Für die Frage der Unterscheidungskraft ist dabei auf die Verkehrsanschauung der Zielgruppe abzustellen. Konkret ist dabei
"auf die mutmaßliche Wahrnehmung eines normal informierten, angemessen aufmerksamen und verständigen Durchschnittsverbrauchers der fraglichen Waren oder Dienstleistungen abzustellen." (BGH, a.a.O.).
"Kann einem Wortzeichen für die fraglichen Waren oder Dienstleistungen kein im Vordergrund stehender beschreibender Begriffsinhalt zugerechnet werden und handelt es sich auch sonst nicht um ein gebräuchliches Wort der deutschen oder einer bekannten Fremdsprache, [...], so gibt es keinen tatsächlichen Anhalt dafür, dass ihm die vorerwähnte Unterscheidungseignung und damit jegliche Unterscheidungskraft fehlt." (BGH, a.a.O.).

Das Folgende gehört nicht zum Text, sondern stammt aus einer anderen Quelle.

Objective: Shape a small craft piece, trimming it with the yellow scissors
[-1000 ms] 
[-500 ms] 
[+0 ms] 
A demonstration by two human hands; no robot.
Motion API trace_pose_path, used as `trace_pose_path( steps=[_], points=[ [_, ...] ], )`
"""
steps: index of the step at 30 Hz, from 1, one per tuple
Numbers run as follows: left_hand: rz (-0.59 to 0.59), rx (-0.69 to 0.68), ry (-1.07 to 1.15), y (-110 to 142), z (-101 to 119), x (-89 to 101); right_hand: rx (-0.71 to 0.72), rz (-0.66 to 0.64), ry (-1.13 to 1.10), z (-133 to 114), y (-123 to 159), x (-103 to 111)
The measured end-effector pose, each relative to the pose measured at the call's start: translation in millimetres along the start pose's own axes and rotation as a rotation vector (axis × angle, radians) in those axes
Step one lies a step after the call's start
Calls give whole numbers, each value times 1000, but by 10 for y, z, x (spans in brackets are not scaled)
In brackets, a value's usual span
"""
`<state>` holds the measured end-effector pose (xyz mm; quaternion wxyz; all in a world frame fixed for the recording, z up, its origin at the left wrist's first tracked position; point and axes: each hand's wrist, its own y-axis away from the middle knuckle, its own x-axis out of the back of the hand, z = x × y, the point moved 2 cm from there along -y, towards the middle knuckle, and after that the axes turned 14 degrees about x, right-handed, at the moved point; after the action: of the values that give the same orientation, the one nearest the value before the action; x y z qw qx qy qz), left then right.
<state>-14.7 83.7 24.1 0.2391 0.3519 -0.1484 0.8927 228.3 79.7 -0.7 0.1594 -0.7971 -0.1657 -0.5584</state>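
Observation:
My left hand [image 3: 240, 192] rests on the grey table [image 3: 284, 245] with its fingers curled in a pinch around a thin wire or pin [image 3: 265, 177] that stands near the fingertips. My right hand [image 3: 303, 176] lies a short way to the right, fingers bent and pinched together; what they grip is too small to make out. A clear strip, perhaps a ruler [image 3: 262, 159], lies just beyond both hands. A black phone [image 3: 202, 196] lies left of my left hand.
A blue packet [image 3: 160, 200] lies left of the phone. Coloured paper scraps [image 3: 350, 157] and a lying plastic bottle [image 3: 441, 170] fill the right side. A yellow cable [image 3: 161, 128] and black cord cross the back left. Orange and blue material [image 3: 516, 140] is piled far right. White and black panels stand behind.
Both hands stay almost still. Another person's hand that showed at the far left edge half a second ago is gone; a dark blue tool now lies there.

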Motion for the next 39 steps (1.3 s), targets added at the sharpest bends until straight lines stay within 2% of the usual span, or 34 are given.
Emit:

Dieser Beurteilungsspielraum gilt nach richtiger Auffassung des Gerichts auch bei Wortfolgen. Als Indizien für die Eignung der Unterscheidung von Waren und Dienstleistungen eines bestimmten Anbieters können
"Kürze, eine gewisse Originalität sowie die Prägnanz einer Wortfolge sein. Auch die Mehrdeutigkeit und Interpretationsbedürftigkeit einer Wortfolge kann einen Anhaltspunkt für eine hinreichende Unterscheidungskraft bieten." (BGH, a.a.O.).
Bei der Ermittlung, ob im konkreten Fall nun die Wortfolge hinreichende Unterscheidungskraft besaß, bediente sich das Bundespatentgericht einem Zweischritt. Zunächst übersetzte es die Worte einzeln in die deutsche Sprache und wies diesen entsprechend der Wortbedeutung einen Sinngehalt zu. Danach entwickelte es aus beiden Worten den Wortsinn der Wortfolge und kam zu dem Ergebnis, dass "link economy" als Wert einer Internetseite zu verstehen sei, mit der Folge, dass es die nötige Unterscheidungskraft ablehnte. Dem ist der BGH zu Recht entgegengetreten und hat klargestellt, dass
"eine derartige analysierende Betrachtungsweise im Rahmen der Beurteilung der Unterscheidungskraft eines Zeichens unzulässig ist, weil sich daraus keine in den Vordergrund drängende, für den Durchschnittsverbraucher ohne weiteres ersichtliche Beschreibung des Inhalts von Waren oder Dienstleistungen ergibt." (BGH, a.a.O.).
Zwar haben die Worte eine jeweils für sich betrachtete,
"nicht aber in ihrer Kombination sich aufdrängende ohne weiteres ersichtliche beschreibende Bedeutung." (BGH, a.a.O.).
Bewertung:
Der BGH hat mit seiner Entscheidung Patentanmelder gestärkt und nicht zuletzt eine gewisse Richtschnur für die Beurteilung der Eignung bestimmter Worte bzw. Wortfolgen zur Unterscheidung bestimmter Waren oder Dienstleistungen eines bestimmten Anbieters gegeben. Zu Recht hat das Gericht darauf hingewiesen, dass hierbei ein großzügiger Maßstab angelegt werden muss. Ein mehraktiger Interpretationsvorgang wie im vorliegenden Falle überspannt diesen Maßstab sicher. Es kommt eben gerade auf die Betrachtungsweise eines Durchschnittsverbraucher nicht auf die analytische Betrachtung eines Bundesgerichts an. Für Patentanmelder bedeutet dieses Urteil sicher eine gewisse Rechtsklarheit, in welchem Rahmen sich ihr Markenname bewegen kann.